On the southern tip of India, barely 20 km from Kanyakumari and just across the water from Sri Lanka, the public-sector Nuclear Power Corporation of India Limited (NPCIL) is setting up two 1000-megawatt nuclear reactors – the largest such plants in the country. Though construction on both of the Russian-built reactors is currently behind schedule, NPCIL has already proposed to import four additional nuclear generators, for installation at the same site. To fulfil a mandatory step in the official environmental clearance process, on 2 June the Tamil Nadu State Pollution Control Board conducted a public hearing. From the outset, the distinct impression at the meeting was that the state administration was hoping merely to be done with an undesirable formality.
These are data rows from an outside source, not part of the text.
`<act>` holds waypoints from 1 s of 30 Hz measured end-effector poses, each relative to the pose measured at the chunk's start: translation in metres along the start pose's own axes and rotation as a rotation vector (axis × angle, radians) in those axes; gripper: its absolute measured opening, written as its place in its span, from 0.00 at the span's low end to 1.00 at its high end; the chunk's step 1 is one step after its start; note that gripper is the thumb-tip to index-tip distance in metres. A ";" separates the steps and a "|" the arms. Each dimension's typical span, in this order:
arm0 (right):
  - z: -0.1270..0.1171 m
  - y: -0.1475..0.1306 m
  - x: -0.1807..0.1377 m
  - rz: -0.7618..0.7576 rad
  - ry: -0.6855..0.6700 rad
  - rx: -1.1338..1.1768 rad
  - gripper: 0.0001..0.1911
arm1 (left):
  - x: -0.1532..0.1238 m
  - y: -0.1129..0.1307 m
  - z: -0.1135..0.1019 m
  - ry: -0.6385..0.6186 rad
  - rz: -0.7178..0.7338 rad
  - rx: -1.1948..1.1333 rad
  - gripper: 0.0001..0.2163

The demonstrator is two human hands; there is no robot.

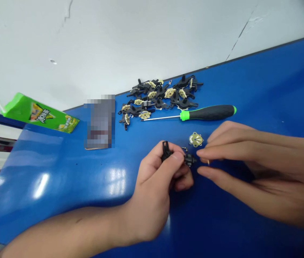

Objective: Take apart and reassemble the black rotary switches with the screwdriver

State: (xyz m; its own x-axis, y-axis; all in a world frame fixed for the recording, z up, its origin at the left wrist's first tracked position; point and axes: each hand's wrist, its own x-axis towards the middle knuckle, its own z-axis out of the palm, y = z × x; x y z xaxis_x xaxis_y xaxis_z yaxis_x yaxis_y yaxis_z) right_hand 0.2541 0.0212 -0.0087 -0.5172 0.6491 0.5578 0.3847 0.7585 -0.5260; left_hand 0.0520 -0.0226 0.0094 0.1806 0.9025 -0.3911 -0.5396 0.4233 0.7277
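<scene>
My left hand [158,181] is closed around a small black plastic part [191,160] with a looped arm. Part of it is hidden by the thumb and fingers. My right hand [237,157] is just to its right, thumb and forefinger curved into a pinch. Between those fingertips shows a tiny shiny metal piece [208,162], too small to name. A round brass-coloured plate [196,139] with lobes and holes lies on the table behind the fingers. Beside it are small screws [185,149].
A screwdriver [208,113] with a black and green handle lies behind my hands. Beyond it spreads a pile of black parts with brass-coloured plates [158,95]. To the left are a blurred-out phone-like object [99,123] and a green drink carton [43,113] with a straw. A white wall [141,39] borders the blue table [87,186].
</scene>
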 end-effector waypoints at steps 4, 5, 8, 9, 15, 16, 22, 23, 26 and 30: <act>0.002 0.002 0.005 -0.047 0.049 -0.147 0.07 | 0.001 0.001 0.000 -0.034 -0.060 -0.061 0.11; 0.002 0.004 0.006 -0.045 0.050 -0.186 0.07 | 0.001 0.001 -0.001 -0.042 -0.074 -0.077 0.11; 0.005 0.011 0.008 -0.014 0.016 -0.268 0.06 | 0.001 0.002 -0.002 -0.040 -0.107 -0.114 0.11; 0.006 0.014 0.007 -0.003 0.008 -0.290 0.06 | 0.002 0.002 -0.002 -0.040 -0.115 -0.121 0.12; 0.005 0.017 0.004 -0.002 -0.028 -0.299 0.05 | 0.004 0.001 -0.001 -0.048 -0.106 -0.110 0.13; 0.004 0.014 0.004 -0.010 -0.010 -0.278 0.06 | 0.004 0.001 0.000 -0.050 -0.104 -0.101 0.13; 0.001 -0.002 0.003 -0.056 -0.020 -0.168 0.09 | 0.001 -0.001 -0.002 -0.063 -0.124 -0.084 0.10; 0.001 -0.004 0.002 -0.057 -0.036 -0.154 0.09 | 0.001 -0.001 -0.002 -0.069 -0.125 -0.087 0.10; 0.003 -0.004 0.000 -0.053 -0.042 -0.130 0.11 | 0.001 -0.002 -0.002 -0.079 -0.108 -0.076 0.10; 0.002 -0.004 0.000 -0.049 -0.083 -0.104 0.11 | 0.001 -0.003 -0.002 -0.086 -0.006 -0.023 0.10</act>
State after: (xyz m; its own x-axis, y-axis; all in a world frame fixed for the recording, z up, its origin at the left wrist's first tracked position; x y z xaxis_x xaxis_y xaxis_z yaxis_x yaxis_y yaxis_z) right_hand 0.2509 0.0179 -0.0083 -0.5969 0.6076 0.5239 0.4324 0.7937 -0.4278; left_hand 0.0526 -0.0230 0.0053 0.2532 0.9040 -0.3446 -0.5572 0.4274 0.7119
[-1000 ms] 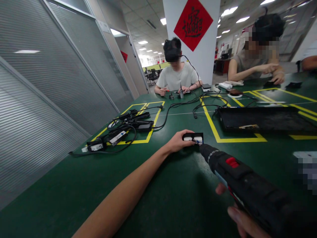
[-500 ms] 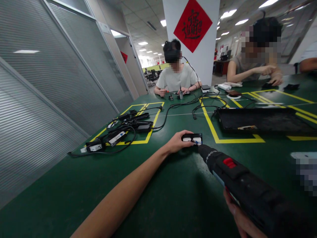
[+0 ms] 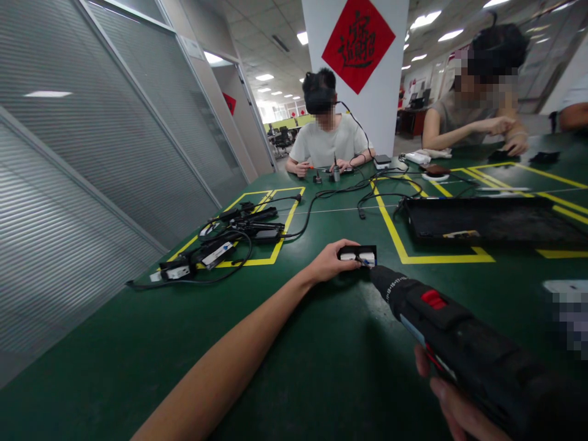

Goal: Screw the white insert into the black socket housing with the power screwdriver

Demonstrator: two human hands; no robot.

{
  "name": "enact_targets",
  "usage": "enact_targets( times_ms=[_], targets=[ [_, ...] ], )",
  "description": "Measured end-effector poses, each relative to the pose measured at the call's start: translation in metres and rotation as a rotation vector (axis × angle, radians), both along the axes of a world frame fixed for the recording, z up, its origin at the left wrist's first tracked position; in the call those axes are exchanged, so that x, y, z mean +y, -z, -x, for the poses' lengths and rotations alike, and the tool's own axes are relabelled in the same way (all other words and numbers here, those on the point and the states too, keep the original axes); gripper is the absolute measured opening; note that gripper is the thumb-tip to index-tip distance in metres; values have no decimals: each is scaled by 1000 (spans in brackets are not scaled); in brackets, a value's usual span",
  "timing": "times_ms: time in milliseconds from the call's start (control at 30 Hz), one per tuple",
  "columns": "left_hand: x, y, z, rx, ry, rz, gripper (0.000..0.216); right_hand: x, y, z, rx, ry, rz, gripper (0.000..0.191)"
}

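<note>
My left hand [image 3: 331, 262] grips the left end of a small black case with white parts inside [image 3: 366, 257], which rests on the green table [image 3: 294, 343]. Fingers and thumb close around its edge. In my right hand [image 3: 459, 398] is a black cordless drill [image 3: 463, 327] with a red switch on top. Its chuck points at the case, and the thin bit reaches the white parts near my left thumb. Whether the tip touches a screw cannot be made out. The drill body hides much of my right hand.
Black power adapters and cables [image 3: 239, 236] lie in a heap on the left. A long black tray [image 3: 487, 223] stands at the right, behind a yellow tape outline. Cables [image 3: 340, 191] cross the table's middle. Two people [image 3: 328, 131] work across the table.
The drill has shifted slightly right, and a little more of my right hand's fingers shows beneath it. My left hand and the case stay nearly in place.
</note>
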State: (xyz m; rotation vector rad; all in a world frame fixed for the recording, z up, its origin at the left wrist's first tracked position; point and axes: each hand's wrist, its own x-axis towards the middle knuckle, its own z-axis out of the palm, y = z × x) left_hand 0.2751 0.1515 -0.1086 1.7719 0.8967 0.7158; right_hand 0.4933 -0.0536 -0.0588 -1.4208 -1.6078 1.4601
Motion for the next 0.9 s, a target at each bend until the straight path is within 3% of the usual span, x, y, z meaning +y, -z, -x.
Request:
enact_targets(
  times_ms=[133, 333, 433, 700, 833, 900],
  targets=[
    [-1, -1, 0, 12, -6, 15, 55, 2, 26, 0, -49, 15, -17, 5],
    [-2, -4, 0, -5, 14, 7, 53, -6, 42, -1, -134, 3, -263, 20],
    [-3, -6, 0, 0, 12, -4, 53, -3, 40, -1, -93, -7, -204, 24],
    [-4, -8, -1, -2, 40, 6, 54, -5, 16, 0, 167, 77, 122, 11],
    [-1, -5, 0, -1, 43, 3, 55, -8, 34, -4, 215, 69, 174, 2],
    [0, -3, 0, -1, 37, 6, 55, -9, 48, -6, 186, 58, 94, 5]
  ],
)
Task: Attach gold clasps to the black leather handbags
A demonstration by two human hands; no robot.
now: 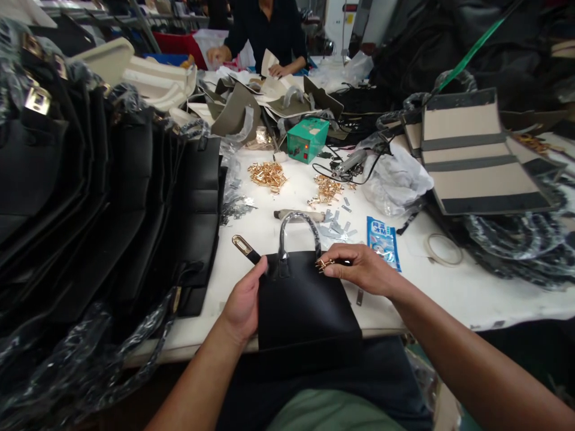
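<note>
A black handbag panel [305,305] with a plastic-wrapped handle [300,216] lies over the table's front edge. My left hand [245,302] grips its left side, thumb on top and the other fingers hidden behind. A black strap with a gold metal plate [242,244] sticks out beyond that thumb. Above the panel's upper right corner, my right hand [354,266] pinches a small gold metal fitting [322,264] with prongs. Past the handle lie a gold fittings pile [268,176], a second gold pile [327,189] and flat grey metal plates [336,226].
Black bag pieces [135,221] stand stacked at the left. A green powered box [307,140] and a corded tool [353,161] sit further back. To the right are a blue packet [383,242], a tape ring [444,249] and beige-lined bag pieces [467,152]. A co-worker [269,30] works opposite.
</note>
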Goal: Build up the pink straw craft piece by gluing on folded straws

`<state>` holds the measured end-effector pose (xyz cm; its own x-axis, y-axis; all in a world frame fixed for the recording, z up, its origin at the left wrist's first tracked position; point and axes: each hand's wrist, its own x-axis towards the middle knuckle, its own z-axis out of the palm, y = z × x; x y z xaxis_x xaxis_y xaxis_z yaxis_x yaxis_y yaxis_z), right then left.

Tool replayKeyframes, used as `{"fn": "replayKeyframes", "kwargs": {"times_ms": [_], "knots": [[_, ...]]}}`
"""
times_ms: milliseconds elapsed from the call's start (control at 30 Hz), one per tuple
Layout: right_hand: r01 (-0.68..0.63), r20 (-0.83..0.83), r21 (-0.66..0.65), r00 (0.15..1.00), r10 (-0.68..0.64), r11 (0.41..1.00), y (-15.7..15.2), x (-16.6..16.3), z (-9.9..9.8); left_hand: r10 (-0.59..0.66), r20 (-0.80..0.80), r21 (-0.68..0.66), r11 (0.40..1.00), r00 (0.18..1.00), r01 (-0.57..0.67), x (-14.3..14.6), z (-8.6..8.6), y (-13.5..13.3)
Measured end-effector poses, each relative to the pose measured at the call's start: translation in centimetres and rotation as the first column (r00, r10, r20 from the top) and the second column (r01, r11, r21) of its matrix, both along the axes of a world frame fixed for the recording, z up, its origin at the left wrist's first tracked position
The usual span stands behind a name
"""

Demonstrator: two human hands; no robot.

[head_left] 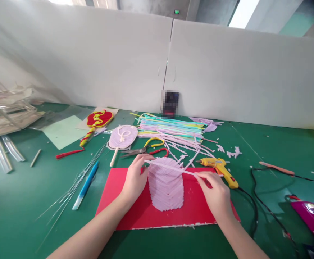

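A lilac pipe cleaner (pixel 170 167) is stretched between my two hands, slanting down to the right. My left hand (pixel 136 176) pinches its left end. The other end is between the thumb and fingers of my right hand (pixel 213 190). Below it lies an oval leaf-like piece made of lilac pipe cleaners (pixel 167 190), laid in a V pattern. This piece rests on a red board (pixel 197 208). Scissors with one yellow and one red handle (pixel 146 148) lie just beyond my left hand. A yellow glue gun (pixel 221 169) lies beyond my right hand.
A bundle of coloured pipe cleaners (pixel 170 127) lies at the back. A lilac fan (pixel 123 137) and a red-yellow fan (pixel 99 118) lie left of it. Thin wires (pixel 77 180) and a blue pen (pixel 86 184) are at left. Black cords (pixel 267 205) run at right.
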<state>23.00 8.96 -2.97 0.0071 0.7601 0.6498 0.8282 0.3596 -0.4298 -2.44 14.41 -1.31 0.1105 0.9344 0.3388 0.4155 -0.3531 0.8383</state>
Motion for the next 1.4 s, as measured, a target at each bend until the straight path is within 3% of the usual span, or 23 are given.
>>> {"fn": "replayKeyframes", "kwargs": {"times_ms": [100,167,300,533,667,833,967,1067,1133,1233,1333,1400], "knots": [[0.016,0.032,0.000,0.999,-0.016,1.000,0.0,0.2,-0.1,-0.106,0.031,-0.067,0.992,0.994,0.108,0.6,0.2,-0.6],[0.012,0.047,0.002,0.999,-0.012,1.000,0.0,0.2,-0.3,-0.176,0.146,-0.187,0.961,0.973,0.202,1.1,0.1,-0.8],[-0.040,0.068,-0.022,0.997,0.041,0.999,0.0,0.2,-0.6,-0.160,0.398,-0.340,0.889,0.903,0.308,1.2,0.1,-0.7],[-0.086,0.122,-0.008,0.989,0.086,0.996,0.0,-0.4,-0.3,0.013,0.516,-0.427,0.870,0.857,0.245,0.9,-0.1,0.1],[-0.087,0.179,0.013,0.980,0.084,0.996,-0.2,-1.4,1.4,0.012,0.595,-0.452,0.832,0.804,0.322,1.1,-0.1,0.1],[-0.154,0.120,-0.018,0.981,0.155,0.988,0.3,-3.5,3.4,0.001,0.689,-0.441,0.793,0.724,0.420,0.8,0.0,0.0],[-0.258,0.103,0.058,0.962,0.251,0.964,0.8,-4.4,3.0,-0.021,0.720,-0.434,0.767,0.694,0.473,0.8,-0.1,-0.1],[-0.305,0.028,0.041,0.952,0.304,0.952,0.7,-4.5,2.2,-0.025,0.713,-0.441,0.761,0.701,0.475,1.2,-0.1,-0.1],[-0.295,-0.038,0.001,0.955,0.295,0.955,0.5,-4.4,1.9,-0.011,0.671,-0.463,0.775,0.742,0.430,1.4,0.0,-0.2],[-0.245,-0.078,-0.049,0.967,0.241,0.968,0.4,-4.2,1.9,-0.008,0.481,-0.486,0.830,0.876,0.274,1.5,0.5,-0.9],[-0.206,-0.077,-0.078,0.977,0.200,0.975,0.2,-3.9,2.1,-0.125,0.059,-0.347,0.928,0.990,0.138,1.4,1.2,-2.6],[-0.203,-0.050,-0.081,0.979,0.200,0.976,-0.1,-3.7,2.4,-0.217,-0.287,-0.177,0.969,0.933,0.172,1.5,1.7,-4.2]]}}
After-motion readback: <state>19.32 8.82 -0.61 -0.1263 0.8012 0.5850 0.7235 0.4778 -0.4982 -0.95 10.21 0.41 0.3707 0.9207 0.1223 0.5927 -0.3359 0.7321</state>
What is more, they allowed NPCIL to use the hearing as a platform from which to promote the project and to make unsubstantiated claims about the reactors' safety.
But things did not go according to the official script. Locals of the area had been fed pro-nuclear rhetoric for years, and nearly 7000 people gathered to take advantage of the first official opportunity to put their own views on nuclear-energy production into the public record. Almost to an individual, they said that they were opposed to the project. As participant after participant spoke against the Koodankulam plan, the official in charge abruptly announced that NPCIL had clarified all the people's doubts, and declared the meeting closed. Contrary to the requirements of the law, the minutes of the meeting – what would enter the official record as the public's views – were not read out.
The current work at Koodankulam is the culmination of a deal signed back in 1988 between India and the then-Soviet Union. According to the agreement, the Soviet Union was to provide concessional state-to-state credit for the reactor, priced then at INR 47 billion. This was barely two years after the Chernobyl disaster, and the Soviet nuclear industry was desperate to improve its image. For its part, over the preceding decades, India's Department of Atomic Energy (DAE) had failed to deliver on its claims to power generation. In the early 1960s, DAE officials had predicted around 25,000 MW of installed capacity by 1987; in fact, by the mid-1980s it had only managed 1000 MW: the Koodankulam reactors would have more than doubled that figure. The deal, then, was to have been a fillip to both the Soviet and Indian nuclear industries. Unfortunately for both, with the collapse of the Soviet Union, project plans were shelved.
The project lay dormant for a time due to uncertainties in Russia; but with the improvement of the Russian economy, it was revived in June 1998. By then, the project's cost had risen to over INR 130 billion, for which Moscow again agreed to extend state credit. Once more, a significant factor in the resuscitation of the Koodankulam plan was the sorry state of the Russian nuclear establishment, which was suffering from the migration of skilled personnel to the West, as well as a dwindling number of orders. For its part, the DAE was keen on finding a country to break ranks and flout the international understanding that nuclear commerce was not to be conducted with India, given New Delhi's multiple nuclear-weapons tests conducted that very year.